What America has lost is the ability to debate anything of substance unless it can identify an issue as “a war.”
There are reasons for this. Wars require but two sides. Thus, the fallacy of false choice is a major strategic weapon. Next, Wars have only two sides and one is forced to chose one or the other. Tribalism rules the day. Wars categorize wounded or killed as “collateral damage” thus depersonalizing both opponents and innocents eliminating guilt over watching lives fall apart, like Anthony Weiner and Larry Craig. A popular TV show is called, “The Biggest Loser.” And, as Chris Hedges showed, War is a force that gives us meaning even if we have to make up dumb reasons for fighting them such as to erradicate “terror” or “drugs” or “immorality” or “debauchery” or “decadence” or “culture of one kind or another.”

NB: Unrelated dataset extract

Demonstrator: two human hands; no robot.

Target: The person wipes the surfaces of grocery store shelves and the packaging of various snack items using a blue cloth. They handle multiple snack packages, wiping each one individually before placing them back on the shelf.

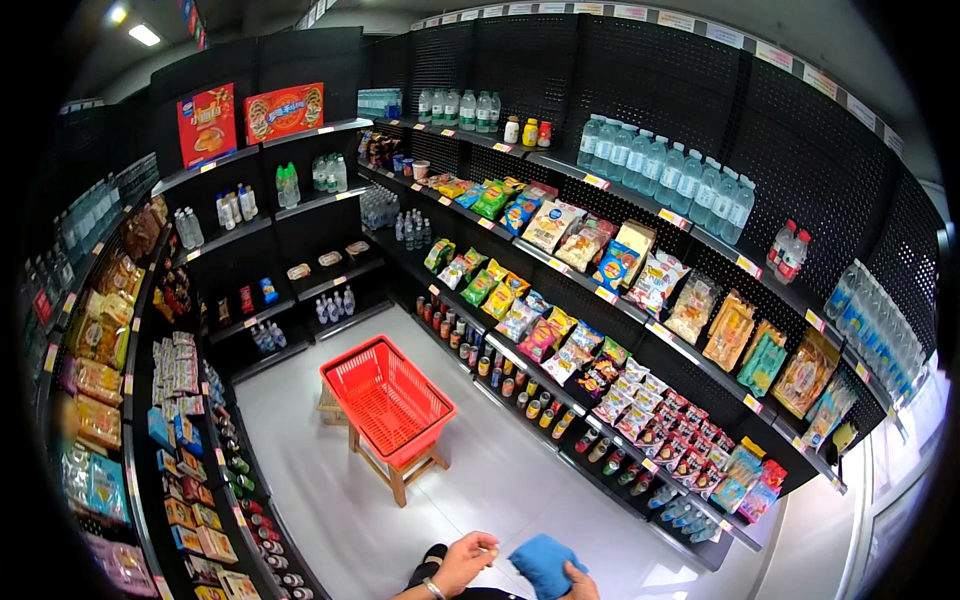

By characterizing the saga of Anthony Weiner and others in similar circumstances or even worse, as just another battle in a “war”- in which we participate only vicariously, we free ourselves from looking in the mirror and seeing the frailty, brokeness, failure, and pain in ourselves. We have lost a culture once characterized by huddled masses, yearning to live in society, together, in order to be free. Instead, we find ourselves as combatants trying to exterminate the other half of our population in a “culture war.” And, in losing that, all of us have lost something that would have been really worth fighting for.
I don’t know what you mean, Pat, by the ‘new morality’ or when it supposedly started. I am 53 and I have never thought other people’s sex lives were any business of mine. I remember seeing studies that concluded conservatives not only use porn more frequently than the general population but also have a higher divorce rate, higher teen-age pregnancy rate and higher or tied rate of abortion. Maybe that’s the ‘new’ morality you speak of? I doubt you’re right, if so.